Хорошо на Москва-реке, будто дача. Далеко-далеко, зеленые видно горы – Воробьевку. Там стоят наши лодки под бережком, перевозят из-под Девичьего на Воробьевку, и там недавно чуть не утоп наш Василь-Василич Косой, на Троицу, на гулянье, – с пьяных, понятно, глаз, – Горкин рассказывал, сам папашенька его вытащил и накостылял по шее, по самое первое число, и при всем народе. Иначе нельзя с народом нашим. Василь-Василич после даже благодарил – проспался: папашенька так и нырнул, в чем был, пловец хороший, а другой кто, может, и утонул бы, – очень бырко под Воробьевкой, а Косой грузный такой, да пьяный, как куль с овсом, так и пошел ключиком на дно. Ну, теперь поквитался с Косым папашенька: Василь-Василич его тоже от смерти спас, разбойники под Коломной на них напали.
Ну, чего еще рассказывать, сто раз рассказывал про разбойников, – говорит Горкин, – мой, ступай на реку, картошку, а я огонек разведу. Ну, я помою, ты разводи.
Горит огонек, из стружек. Пахнет дымком, крепкой смолой от лодок, Москва-рекой, черными еще огородами, – недавно только вода с них спала, а то Денис на лодке по ним катался, рыбку ловил наметкой. Направо голубеет мост, – Крымский Мост, – железный, сквозной, будто из лесенок. Я знаю, что прибиты на нем большие цифры, – когда въезжаешь в него, то видно: 1873, – год моего рождения. И ему семь лет, как и мне, а такой огромный, большой-большой. Я спрашиваю у Горкина: «а раньше, до него, что было?».

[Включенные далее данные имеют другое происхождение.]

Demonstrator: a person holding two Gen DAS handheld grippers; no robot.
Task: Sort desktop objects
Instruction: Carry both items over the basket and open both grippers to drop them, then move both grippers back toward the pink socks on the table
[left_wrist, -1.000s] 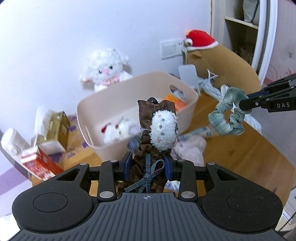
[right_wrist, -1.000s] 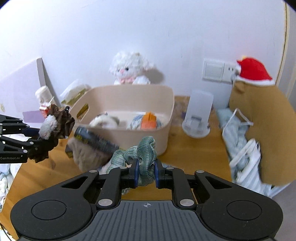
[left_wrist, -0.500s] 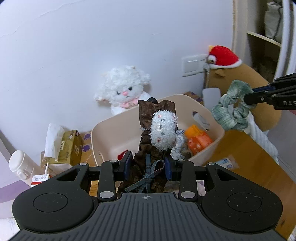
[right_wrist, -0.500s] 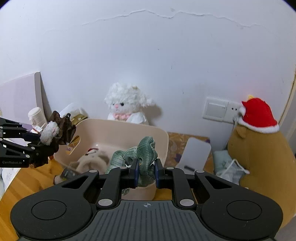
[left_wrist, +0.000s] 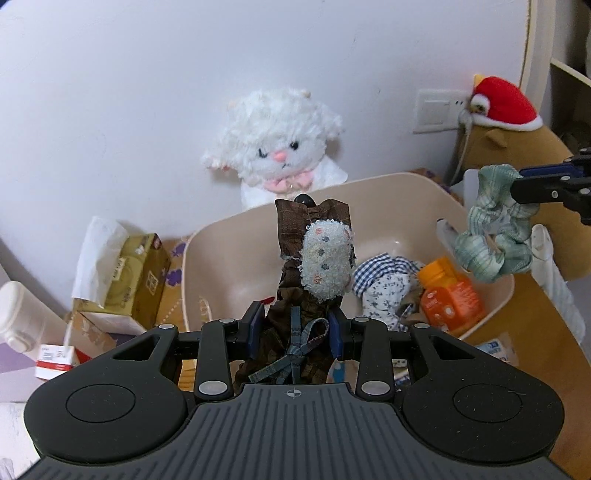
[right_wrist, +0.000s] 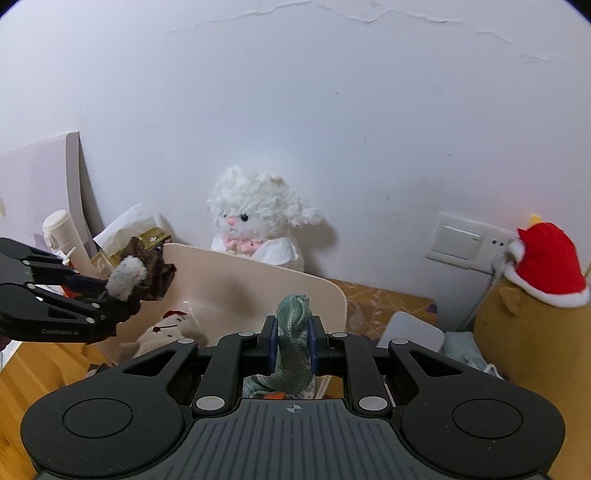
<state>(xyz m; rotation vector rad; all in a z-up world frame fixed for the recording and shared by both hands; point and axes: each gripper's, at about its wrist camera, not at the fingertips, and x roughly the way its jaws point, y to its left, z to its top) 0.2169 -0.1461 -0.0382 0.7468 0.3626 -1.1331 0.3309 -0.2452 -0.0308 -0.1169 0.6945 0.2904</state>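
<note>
My left gripper (left_wrist: 294, 332) is shut on a brown plaid hair bow with a fuzzy white patch (left_wrist: 310, 266) and holds it above the near side of the beige bin (left_wrist: 388, 192). It also shows in the right wrist view (right_wrist: 142, 275) over the bin's left rim. My right gripper (right_wrist: 291, 341) is shut on a green plaid scrunchie (right_wrist: 293, 347), held above the bin's right rim (right_wrist: 332, 291). The scrunchie also shows in the left wrist view (left_wrist: 495, 236). The bin holds an orange bottle (left_wrist: 448, 297), a checked cloth (left_wrist: 384, 280) and a small plush (right_wrist: 166, 328).
A white plush lamb (left_wrist: 277, 147) sits behind the bin against the wall. A tissue box (left_wrist: 125, 273), a white bottle (left_wrist: 18, 314) and a red carton (left_wrist: 55, 360) stand at the left. A brown plush with a red hat (right_wrist: 543, 288) stands at the right.
Both grippers have risen and moved forward over the bin, each still holding its item. The bin now lies closer below them.
</note>
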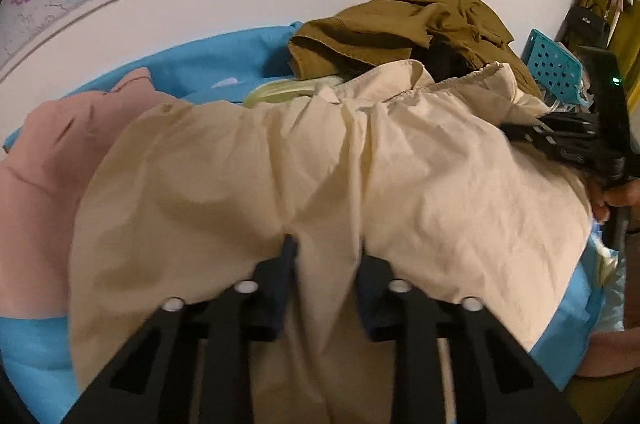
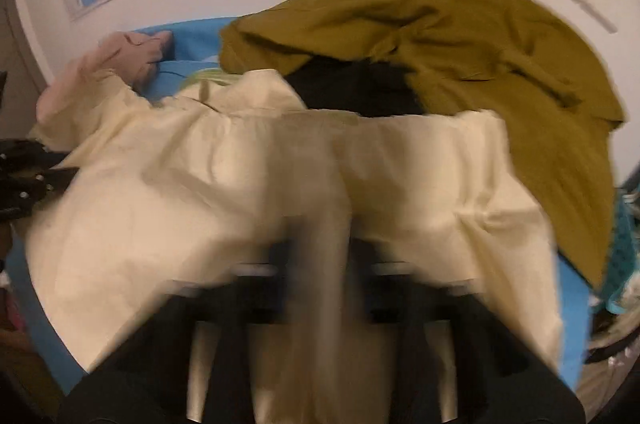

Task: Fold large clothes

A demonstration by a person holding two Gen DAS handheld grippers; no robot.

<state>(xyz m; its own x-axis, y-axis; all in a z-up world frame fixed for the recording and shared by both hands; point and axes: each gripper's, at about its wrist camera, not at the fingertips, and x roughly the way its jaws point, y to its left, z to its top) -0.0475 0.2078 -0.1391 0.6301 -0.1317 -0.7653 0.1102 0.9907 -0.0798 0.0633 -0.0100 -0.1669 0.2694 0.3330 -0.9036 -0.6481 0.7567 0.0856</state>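
both grippers pinching wrinkled cream trousers
left gripper and right gripper are each clamping a cotton fold; crumpled olive garment is lying behind.

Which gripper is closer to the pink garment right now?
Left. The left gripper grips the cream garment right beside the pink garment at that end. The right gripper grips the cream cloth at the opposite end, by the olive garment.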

– Тогда мост тут был деревянный, дедушка твой строил. Тот лучше был, приятней. Как можно, живое дело… хороший, сосновый был, смолили мы его, дух какой шел, солнышком разогреет. А от железа какой же дух! Ну, теперь зато поспокойней с этим, а то, бывало, как ледоход подходит, – смотри и смотри, как бы не снесло напором… ледобои осматривали зараньше. Снесет то если? Ну, новый тогда ставим, поправляем, вот и работка нам, плотникам. Папашенька то? Хорошо плавает. Его наш Мартын… помнишь, сказывал тебе про Мартына, как аршинчик царю нашему, Александру Миколаевичу, вытесал на глаз? Он и выучил плавать, мальчишкой еще папашенька был… он его с мосту и кинул в реку, на глыбь… и сам за ним. Так и обучил. Нет, не Кинга его сперва обучил, а Мартын наш, я-то знаю. Кинга это после объявился. Теперь он капитал нажил, на родину вон уезжает, папашенька говорил. Ему Куманины почет оказывают какой на обед позвали, папашенька поехал нонче тоже: все богачи будут, говорит. Ну, какой-какой… обнакновенно какой, Кинга… англичанин. И верхом обучал ездить, какие ему деньги платили господа! А наши казаки лучше его умеют. Это всё пустяки, баловство. Господа набаловали.
– Какие господа набаловали?
– Всякие. И барин Энтальцев, пьяница-то наш, тоже баловал, когда деньги водились. И Александров-барин, у которого стоячие часы папашенька купил, от царя были, и тот баловал, покуда не промотался. Вот теперь поедет Кинга к себе домой и будет говорить ихним там – какие деньги везу, сто тыщ везу, набрал от дураков, плавать их учил. Вот какую славу заслужили… за что! Я его помню годов тридцать, у него тогда только дыра в кармане была. Нашему Мартыну-покойнику никакой славы не было, а он лучше его умел. Вот и скажи, с чего такое ему счастье? От неправды. А вот, от такой. Ну, что-о за охальник, за Дениска! Не балуй, что ты, всамделе?.. Машку-то в Москва-реку пихнул. Нет, уж больше не возьму ее на реку.